Neda Maghbouleh, a University of Toronto sociology professor, explained the problem with this rhetoric to Vox’s Tara Golshan:

When [Clinton] frames the choices this way, it means that for Muslims to be “good” and worthy cultural and political citizens of America, they have to pledge fealty to the same law enforcement, media, and politicians that have been surveilling, jailing, and abusing them based on their names, their faith, and their physical appearances. Americans of other faiths can hold a range of views about the media and cops and politics without threat of having their citizenship revoked. “Good” Muslims simply can’t.

Trump did something similar to a federal judge earlier this year, arguing that Judge Gonzalo Curiel had “an absolute conflict” in presiding over a Trump University case because of his Mexican heritage. Never mind that Curiel was born in Indiana. Trump questioned whether Curiel’s loyalties were really to the country he was born in or the country his parents came from.

It’s not just the presidential campaigns. We see this time and time again in the broader public.

When NFL player Colin Kaepernick peacefully protests racism at a football game by refusing to stand for the national anthem, he’s characterized as a “traitor.” When a group of armed white people take over a federal building in Oregon to protest federal ownership of lands they’d like to exploit for resources, they’re just protesters — to the point that a jury nullified a criminal charge that described exactly what they did.

When Black Lives Matter protesters march against America’s long history of racism, they’re described as “terrorists” and “a hate group.” When overwhelmingly white Trump supporters suggest that America isn’t great (so it needs to be made great again), they’re seen by much of the public as simply patriotic voters.

You don’t have to think too much about the difference in these cases.
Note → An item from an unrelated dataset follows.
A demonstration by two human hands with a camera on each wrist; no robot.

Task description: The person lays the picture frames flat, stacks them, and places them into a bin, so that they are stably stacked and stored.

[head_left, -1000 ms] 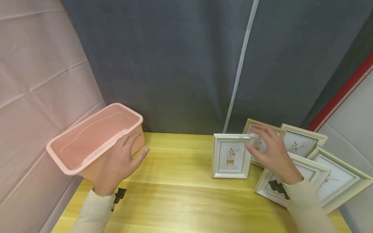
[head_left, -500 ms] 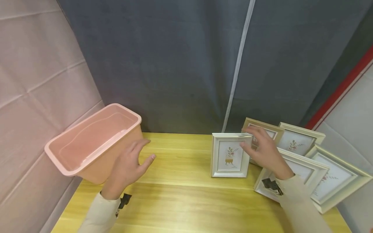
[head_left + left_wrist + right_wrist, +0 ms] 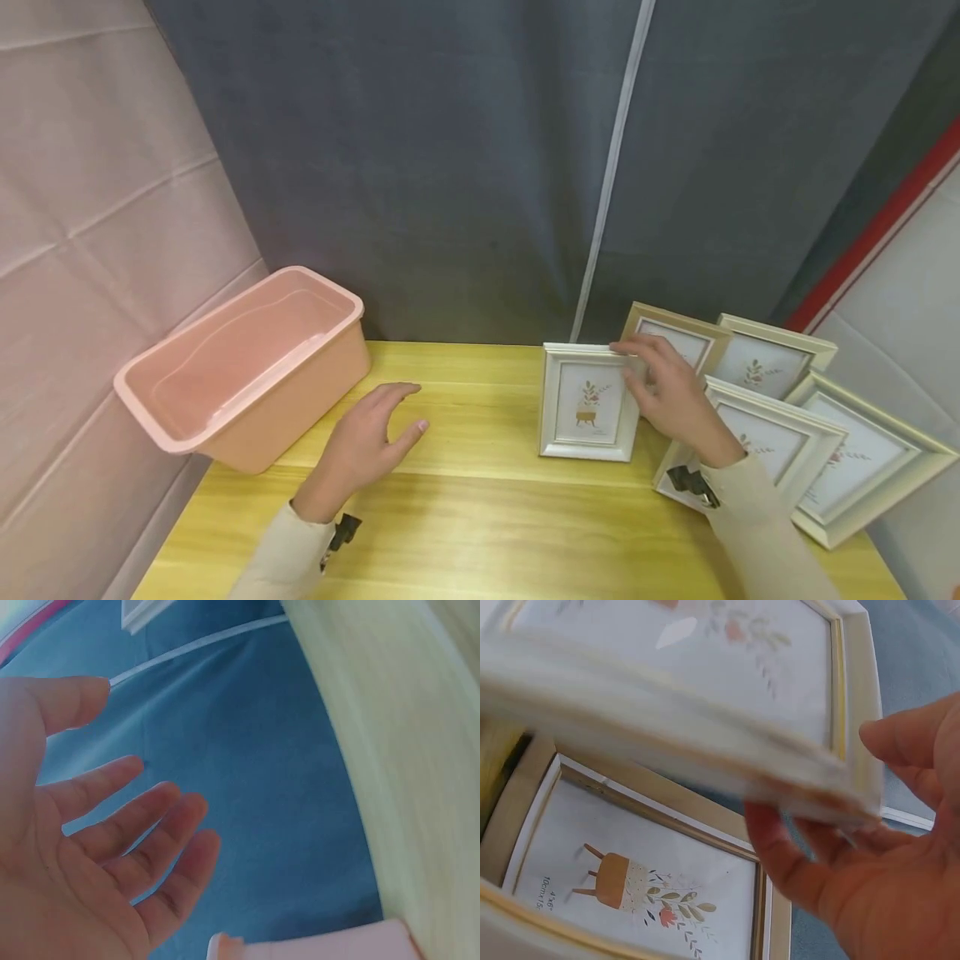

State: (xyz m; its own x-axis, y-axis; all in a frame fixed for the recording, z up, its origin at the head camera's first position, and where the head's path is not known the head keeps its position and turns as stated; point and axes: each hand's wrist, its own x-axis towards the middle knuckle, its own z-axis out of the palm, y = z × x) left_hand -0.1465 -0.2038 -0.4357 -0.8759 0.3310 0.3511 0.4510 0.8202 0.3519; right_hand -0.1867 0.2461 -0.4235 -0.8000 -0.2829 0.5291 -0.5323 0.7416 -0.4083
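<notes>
A small white picture frame [image 3: 587,404] with a plant print stands upright on the wooden table. My right hand [image 3: 667,396] grips its upper right corner; the right wrist view has the thumb [image 3: 907,739] at the front border and the fingers [image 3: 795,866] behind the edge. Just behind stands a tan wood frame [image 3: 718,335], partly covered by the hand. My left hand [image 3: 363,450] hovers over the table with fingers spread loosely, right of a pink bin [image 3: 292,404]. It holds nothing, and its palm [image 3: 67,892] shows in the left wrist view.
On the right, a cream frame [image 3: 757,362], a white frame [image 3: 817,437] and a larger gold-edged frame [image 3: 892,483] stand overlapping. A dark curtain [image 3: 420,183] hangs along the table's back edge; a pink wall covering [image 3: 97,167] borders the left.
My left hand has moved right, away from the bin. My right hand has come leftward onto the small white frame's corner, and that frame has shifted very slightly left.
</notes>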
If a person looks like what someone perceives as “a typical American” (read: white), he gets the benefit of the doubt when he questions his country’s flaws. If you don’t match the look of “a typical American” (read: nonwhite, religious minorities, or immigrants), your motives are immediately questioned.

Social science research has found, after all, that people of color are more likely to be seen as criminals, violent, and inherently less innocent — even when they’re children. They are also likely to be “othered” — seen as part of an outside group that doesn’t belong and can’t be trusted.

So whereas people like Sen. Kirk can go on about their patriotism and service to their country without any questions, people like Rep. Duckworth — even if they have actual military service to their name and family history — often have to clear extra hurdles to show that they even belong in America.